Penn beats Saint Joseph’s to clinch first Big 5 title in 17 years

Penn Quakers A.J. Brodeur College Basketball NCAA

It’s an unofficial championship, which won’t bear any weight in terms of the Selection Committee when the NCAA Tournament rolls around in March.

But don’t tell Steve Donahue and the Penn Quakers that winning the Big 5 title doesn’t mean anything, especially considering it had been 17 years since the red and blue last celebrated one. In recent years, Quakers have pretty much been bringing up the rear among La Salle, Temple, Saint Joseph’s and of course, perennial power Villanova.

“There’s a documentary about the Big 5 with comments made by former players that mentioned Penn only as an aside,” revealed Donahue after the Quakers—who’d already assured themselves of at least a share of the crown—claimed it all to themselves with a 78-70 win over St. Joe’s at the Palestra on Saturday.

“Our guys watched it, and I think that was something that motivated them. They felt like they’re tired of being an afterthought. And I think we made progress on challenging that with our win tonight.”

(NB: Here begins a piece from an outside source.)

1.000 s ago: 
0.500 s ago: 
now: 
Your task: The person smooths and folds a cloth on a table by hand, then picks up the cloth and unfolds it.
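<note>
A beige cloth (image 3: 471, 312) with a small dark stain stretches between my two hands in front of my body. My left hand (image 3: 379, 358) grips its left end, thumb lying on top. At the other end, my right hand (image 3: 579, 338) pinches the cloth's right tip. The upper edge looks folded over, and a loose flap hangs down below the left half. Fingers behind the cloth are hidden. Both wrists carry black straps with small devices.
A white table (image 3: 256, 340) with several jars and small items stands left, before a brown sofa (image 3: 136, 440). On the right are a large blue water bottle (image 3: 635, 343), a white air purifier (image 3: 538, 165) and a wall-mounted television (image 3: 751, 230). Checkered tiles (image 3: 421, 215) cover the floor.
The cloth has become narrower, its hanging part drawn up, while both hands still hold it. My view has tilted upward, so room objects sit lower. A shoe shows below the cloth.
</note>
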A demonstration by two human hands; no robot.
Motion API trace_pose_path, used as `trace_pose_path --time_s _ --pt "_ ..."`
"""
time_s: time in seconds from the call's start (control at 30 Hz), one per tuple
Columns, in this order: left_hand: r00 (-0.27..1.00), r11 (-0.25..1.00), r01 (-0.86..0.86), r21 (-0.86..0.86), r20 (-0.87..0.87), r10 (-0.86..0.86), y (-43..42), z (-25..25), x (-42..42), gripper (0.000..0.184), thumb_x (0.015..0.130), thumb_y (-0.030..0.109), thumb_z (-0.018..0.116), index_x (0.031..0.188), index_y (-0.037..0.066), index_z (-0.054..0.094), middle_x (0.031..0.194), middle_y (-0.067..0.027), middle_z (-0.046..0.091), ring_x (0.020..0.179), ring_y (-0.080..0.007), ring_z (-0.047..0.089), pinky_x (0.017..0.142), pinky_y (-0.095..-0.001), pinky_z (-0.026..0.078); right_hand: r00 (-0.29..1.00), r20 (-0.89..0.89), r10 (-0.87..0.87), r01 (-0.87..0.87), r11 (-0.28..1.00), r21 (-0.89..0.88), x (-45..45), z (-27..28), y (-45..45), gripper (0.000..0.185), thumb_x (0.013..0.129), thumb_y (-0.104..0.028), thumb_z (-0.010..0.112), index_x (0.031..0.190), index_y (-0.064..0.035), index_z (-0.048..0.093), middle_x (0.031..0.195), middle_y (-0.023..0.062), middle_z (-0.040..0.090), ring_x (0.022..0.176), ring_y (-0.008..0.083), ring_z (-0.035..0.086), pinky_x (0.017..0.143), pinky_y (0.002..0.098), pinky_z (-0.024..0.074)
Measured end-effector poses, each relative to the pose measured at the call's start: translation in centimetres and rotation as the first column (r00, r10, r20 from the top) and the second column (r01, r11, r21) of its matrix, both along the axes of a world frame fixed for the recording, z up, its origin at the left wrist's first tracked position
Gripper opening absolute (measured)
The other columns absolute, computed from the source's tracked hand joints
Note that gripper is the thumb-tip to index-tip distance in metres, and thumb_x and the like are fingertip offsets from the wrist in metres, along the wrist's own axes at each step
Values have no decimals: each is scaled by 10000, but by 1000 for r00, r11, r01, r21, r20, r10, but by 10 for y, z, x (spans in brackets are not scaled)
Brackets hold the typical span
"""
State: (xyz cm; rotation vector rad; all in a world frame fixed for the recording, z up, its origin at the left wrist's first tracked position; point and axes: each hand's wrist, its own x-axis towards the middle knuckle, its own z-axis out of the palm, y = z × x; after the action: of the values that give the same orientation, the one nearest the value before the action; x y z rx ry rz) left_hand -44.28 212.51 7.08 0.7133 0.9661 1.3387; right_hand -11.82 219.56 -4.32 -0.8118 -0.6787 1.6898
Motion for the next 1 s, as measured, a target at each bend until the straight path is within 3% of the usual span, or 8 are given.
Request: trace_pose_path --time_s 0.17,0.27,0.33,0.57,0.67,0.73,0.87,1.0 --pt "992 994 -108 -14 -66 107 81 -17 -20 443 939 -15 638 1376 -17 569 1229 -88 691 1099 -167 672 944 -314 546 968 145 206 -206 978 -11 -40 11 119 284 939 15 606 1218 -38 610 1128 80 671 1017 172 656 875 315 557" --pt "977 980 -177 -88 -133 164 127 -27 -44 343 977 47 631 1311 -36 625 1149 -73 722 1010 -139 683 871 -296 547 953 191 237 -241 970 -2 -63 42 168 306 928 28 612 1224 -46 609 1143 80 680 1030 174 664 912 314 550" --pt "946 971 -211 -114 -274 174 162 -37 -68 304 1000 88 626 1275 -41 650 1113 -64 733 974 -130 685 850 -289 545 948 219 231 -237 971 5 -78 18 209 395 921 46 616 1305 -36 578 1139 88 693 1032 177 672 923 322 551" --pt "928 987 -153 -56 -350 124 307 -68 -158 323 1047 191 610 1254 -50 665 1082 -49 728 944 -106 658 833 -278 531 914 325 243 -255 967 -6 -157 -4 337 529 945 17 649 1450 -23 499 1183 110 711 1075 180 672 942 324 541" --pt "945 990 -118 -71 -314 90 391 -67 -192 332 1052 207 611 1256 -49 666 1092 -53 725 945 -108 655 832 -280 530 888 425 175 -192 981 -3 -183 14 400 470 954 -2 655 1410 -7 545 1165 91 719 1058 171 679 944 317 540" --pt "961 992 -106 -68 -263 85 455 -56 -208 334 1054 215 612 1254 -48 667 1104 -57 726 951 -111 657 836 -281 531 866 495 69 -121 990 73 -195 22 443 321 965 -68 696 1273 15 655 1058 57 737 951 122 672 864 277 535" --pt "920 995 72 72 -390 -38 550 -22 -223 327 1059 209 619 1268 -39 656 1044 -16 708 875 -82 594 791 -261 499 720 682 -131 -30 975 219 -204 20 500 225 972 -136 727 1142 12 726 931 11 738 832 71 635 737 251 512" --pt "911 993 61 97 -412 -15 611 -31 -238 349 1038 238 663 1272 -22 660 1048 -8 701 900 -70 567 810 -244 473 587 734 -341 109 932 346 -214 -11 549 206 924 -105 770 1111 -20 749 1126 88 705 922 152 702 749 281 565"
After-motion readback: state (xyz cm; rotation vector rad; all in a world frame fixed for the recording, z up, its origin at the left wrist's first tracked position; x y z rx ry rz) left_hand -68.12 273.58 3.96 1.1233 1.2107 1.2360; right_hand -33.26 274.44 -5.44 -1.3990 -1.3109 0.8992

In the process, not only did they subdue the stubborn Hawks, primarily due to a 14-3 disparity in three-pointers—the Quakers (12-6) going 14-for-38 to SJU’s anemic 3-for-24—they denied ‘Nova’s hopes of a piece of a seventh straight Big 5 title. That, after snapping Jay Wright’s two-time National Champions’ 25-game Big 5 winning streak last month.

“It was really important to us,” said Penn Jr. A.J. Brodeur, who scored 20 points and grabbed six rebounds in their last game before resuming Ivy League play. “It’s one thing to come into this game knowing that we already had a share of the Big 5, but that wasn’t our mindset.”

“We wanted to win this game. Win the Big 5. We wanted it all to ourselves just to put that exclamation point at the end of our short Big 5 season,” he added. “We treated it like it was a championship game.”

Before the start of the season, it’s likely not even those on campus would’ve picked the Quakers to be the ones to end Villanova’s reign. After all, while the Wildcats have owned the city, Penn entered the year lugging a 4-20 Big 5 mark since 2012.

In fact, not since 2007, when Glenn Miller took over from Fran Dunphy, had they won as many as two games vs. its city neighbors.

So what changed this season?  “I think we’ve had the pieces for a little bit,” said Brodeur, after freshman guard Bryce Washington scored a career-high 23 points and grabbed 10 rebounds, draining two of his six three-pointers to take the heart out a late Hawks’ comeback attempt.

“But a lot of times it takes a while to put it together, for our group, especially we needed that maturity and experience,” explained the standout big man.”Then we could bring in some talented young guys who were able to follow the leadership of guys who’ve been through it all– coaching changes, losing seasons, winning seasons.”

“I think our leadership has been a big reason for our success this season and hopefully will continue going forward.”

Typifying that mindset was senior guard Jake Silpe, once a reluctant shooter, who knocked down a dagger three-pointer to make it 73-67 with 1:40 left in the game, before the Quakers put it away at the line.  

“I just think the program has progressed ever since I got here,” said Silpe, who came off the bench to score 13, helping wrap up Penn’s 14th Big 5 crown since 1962. “We just kept on raising the level of efficiency on offense and defense.”

“This year, we had a great win against Villanova that allowed us to put our foot on the pedal and go on to win the Big 5 championship.”

That’s something Phil Martelli’s Hawks haven’t done since 2012.  He can appreciate, then, what it means for Penn. 

“I think it’s a remarkable achievement,” said Martelli, whose team’s  9-11 season has been marred by key injuries, as Charlie Brown’s 27 points and 12 rebounds went to waste. 

“They won at Temple and beat Villanova here. That crowd and noise tonight seemed tremendous. I’m sure some of it had to do with playing for a Big 5 championship.”

A championship that had eluded them for so long is finally theirs. 

“It’s been historically such a great program,” concluded Brodeur, with Penn placing four in double figures and committing just seven turnovers to help overcome a 47-36 rebounding disadvantage. “Being able to do something so many great players haven’t been able to accomplish here at Penn—between winning a Big 5 championship and an Ivy League championship (last season)–it’s an unreal feeling.”

“We’re going to be riding this momentum going forward.”

No matter how long it goes, it’ll have to be quite a ride to top this.